Je suis un acteur de la contre-culture, je n’ai pas vocation à me civiliser, je n’ai pas vocation à devenir respectable – Jean-Baptiste Guillot
Ils savent qu’ils sont détestés par le commun des mortels. Savent à quel point leur art est méprisé par les « bien-pensants », qui, sous couvert d’une fausse tolérance, détestent la différence. Ils le savent, et ils s’en foutent. Ils avancent, ils n’ont pas peur de faire ce qu’ils aiment, de défendre leur travail, de faire pression sur leurs censeurs quand il le faut. Ce sont de mauvaises graines qui vont à l’encontre de cette culture sclérosée par la bien-pensance. JB l’explique très bien : « Je suis un acteur de la contre-culture, je n’ai pas vocation à me civiliser, je n’ai pas vocation à devenir respectable, […] je suis dans la contre-culture, je suis une force de contre-proposition. C’est ma vocation, c’est mon destin, c’est ce que je veux. »

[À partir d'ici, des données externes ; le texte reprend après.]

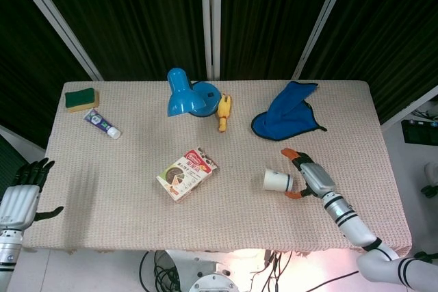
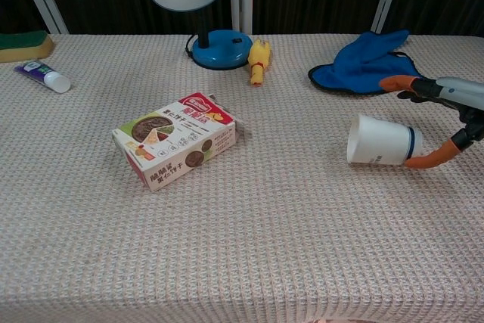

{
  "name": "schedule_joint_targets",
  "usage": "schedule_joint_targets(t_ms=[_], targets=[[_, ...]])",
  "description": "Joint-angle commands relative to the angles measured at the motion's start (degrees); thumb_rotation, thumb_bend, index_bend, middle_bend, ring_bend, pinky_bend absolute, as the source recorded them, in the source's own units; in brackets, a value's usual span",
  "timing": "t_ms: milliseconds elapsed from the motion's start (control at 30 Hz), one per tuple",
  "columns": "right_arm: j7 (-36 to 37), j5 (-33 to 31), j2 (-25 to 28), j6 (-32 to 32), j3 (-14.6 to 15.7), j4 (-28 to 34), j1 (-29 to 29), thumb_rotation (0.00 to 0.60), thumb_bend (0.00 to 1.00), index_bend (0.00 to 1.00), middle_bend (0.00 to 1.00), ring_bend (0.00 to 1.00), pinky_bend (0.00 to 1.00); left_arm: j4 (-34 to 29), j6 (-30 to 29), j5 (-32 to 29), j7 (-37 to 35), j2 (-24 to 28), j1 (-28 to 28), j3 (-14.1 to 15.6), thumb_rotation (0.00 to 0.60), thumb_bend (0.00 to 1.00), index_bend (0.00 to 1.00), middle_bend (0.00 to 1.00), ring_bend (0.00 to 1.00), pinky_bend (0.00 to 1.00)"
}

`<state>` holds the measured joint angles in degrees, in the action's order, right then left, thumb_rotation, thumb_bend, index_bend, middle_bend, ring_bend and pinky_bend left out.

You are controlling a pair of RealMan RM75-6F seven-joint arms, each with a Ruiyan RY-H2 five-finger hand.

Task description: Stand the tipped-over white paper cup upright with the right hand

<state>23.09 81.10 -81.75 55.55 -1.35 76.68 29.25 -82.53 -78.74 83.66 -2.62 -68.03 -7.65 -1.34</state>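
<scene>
The white paper cup (image 1: 277,180) (image 2: 382,141) lies on its side on the table's right part, mouth toward the left, base with a dark band toward my right hand (image 1: 309,176) (image 2: 446,111). That hand sits just right of the cup with its orange-tipped fingers (image 2: 397,82) spread. The far finger stands clear of the cup. The near one (image 2: 429,159) touches the base. Nothing is gripped. My left hand (image 1: 20,196) hangs off the table's left edge, fingers apart and holding nothing.
A snack box (image 1: 187,173) lies mid-table. At the back stand a blue desk lamp (image 1: 188,94) and a yellow toy (image 1: 224,112). A blue cloth (image 1: 287,111) lies behind the cup. A green sponge (image 1: 81,98) and a small tube (image 1: 102,124) sit far left.
</scene>
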Motion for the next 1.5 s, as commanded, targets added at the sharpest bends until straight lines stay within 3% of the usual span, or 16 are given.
schedule_joint_targets(t_ms=[33, 267, 467, 667, 833, 1033, 1233, 1500], targets=[[-4.0, -1.6, 2.7, 2.2, 0.0, 2.8, -2.0, 0.600, 0.00, 0.00, 0.00, 0.00, 0.00, -0.2, -0.1, 0.2, 0.2, 0.0, 0.0, 0.0, 0.600, 0.00, 0.01, 0.00, 0.00, 0.04], [-7.6, -2.6, 7.4, 4.6, -0.9, 9.2, -3.6, 0.600, 0.00, 0.00, 0.01, 0.00, 0.00, -1.1, -0.3, 0.1, 1.3, 0.2, 0.0, 0.0, 0.600, 0.00, 0.01, 0.00, 0.00, 0.04], [-14.9, -7.3, 9.9, 0.4, -3.2, 15.5, -0.9, 0.600, 0.00, 0.00, 0.09, 0.00, 0.00, -1.5, 0.2, 0.0, 1.8, 0.2, -0.2, 0.1, 0.600, 0.00, 0.01, 0.00, 0.00, 0.04], [-35.2, -26.4, 13.6, -10.0, -5.9, 22.7, 8.9, 0.600, 0.00, 0.00, 0.13, 0.00, 0.00, -1.4, 0.3, -0.2, 1.4, 0.1, -0.2, 0.1, 0.600, 0.00, 0.01, 0.00, 0.00, 0.04], [-49.7, -43.7, 10.0, -8.0, -4.8, 23.8, 16.8, 0.600, 0.00, 0.00, 0.16, 0.00, 0.00, -0.6, 0.4, -0.6, 0.2, 0.1, 0.0, 0.1, 0.600, 0.00, 0.01, 0.00, 0.00, 0.04], [-58.4, -55.6, 4.3, -3.8, -3.3, 22.3, 22.5, 0.600, 0.00, 0.00, 0.20, 0.00, 0.00, 0.4, 0.4, -0.6, -1.1, 0.2, 0.3, 0.3, 0.600, 0.00, 0.01, 0.00, 0.00, 0.04], [-59.1, -60.0, 2.3, -5.8, -3.5, 21.5, 25.1, 0.600, 0.00, 0.13, 0.28, 0.00, 0.00, 0.8, 0.1, -0.5, -2.2, 0.2, 0.6, 0.4, 0.600, 0.00, 0.01, 0.00, 0.00, 0.04], [-59.5, -58.2, 1.0, -2.3, -1.8, 21.4, 25.2, 0.600, 0.01, 0.27, 0.38, 0.00, 0.00, 0.8, 0.2, -0.2, -1.8, 0.1, 0.5, 0.5, 0.600, 0.00, 0.01, 0.00, 0.00, 0.04]])
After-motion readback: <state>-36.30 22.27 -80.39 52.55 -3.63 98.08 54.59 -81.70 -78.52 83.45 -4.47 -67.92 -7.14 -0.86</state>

S’il y a une leçon à retenir de ce milieu, ce n’est pas nécessairement le mode de vie de ces artistes, qui n’est pas pérenne selon moi (n’est pas Frustration ou J.C. Satàn qui veut, nombre de groupes ne vivront pas de leur musique et ne connaîtront pas le succès escompté malgré leur talent certain. Exceptés les initiés, qui a déjà entendu parler de Crash Normal, Cannibale, La Secte du Futur ou encore de Violence Conjugale – et j’en passe ?) ; la leçon est bel est bien celle-ci : quel que soit le projet que l’on souhaite mener, qu’il soit artistique, politique, professionnel, que ce soit un projet de développement personnel, que l’on sache exactement où l’on va ou non, que l’on sache que notre projet se réalisera ou non, il est nécessaire de s’y mettre à fond, de ne pas avoir peur, de ne pas se chercher d’excuses foireuses pour tout remettre à plus tard. Nous devons être des forces de contre-proposition, nous devons nous affranchir du regard de la bien-pensance, et l’entarter lorsqu’elle essaye de nous mettre à mal. Ne nous comportons plus comme des enfants de cœur. Soyons rock’n’roll.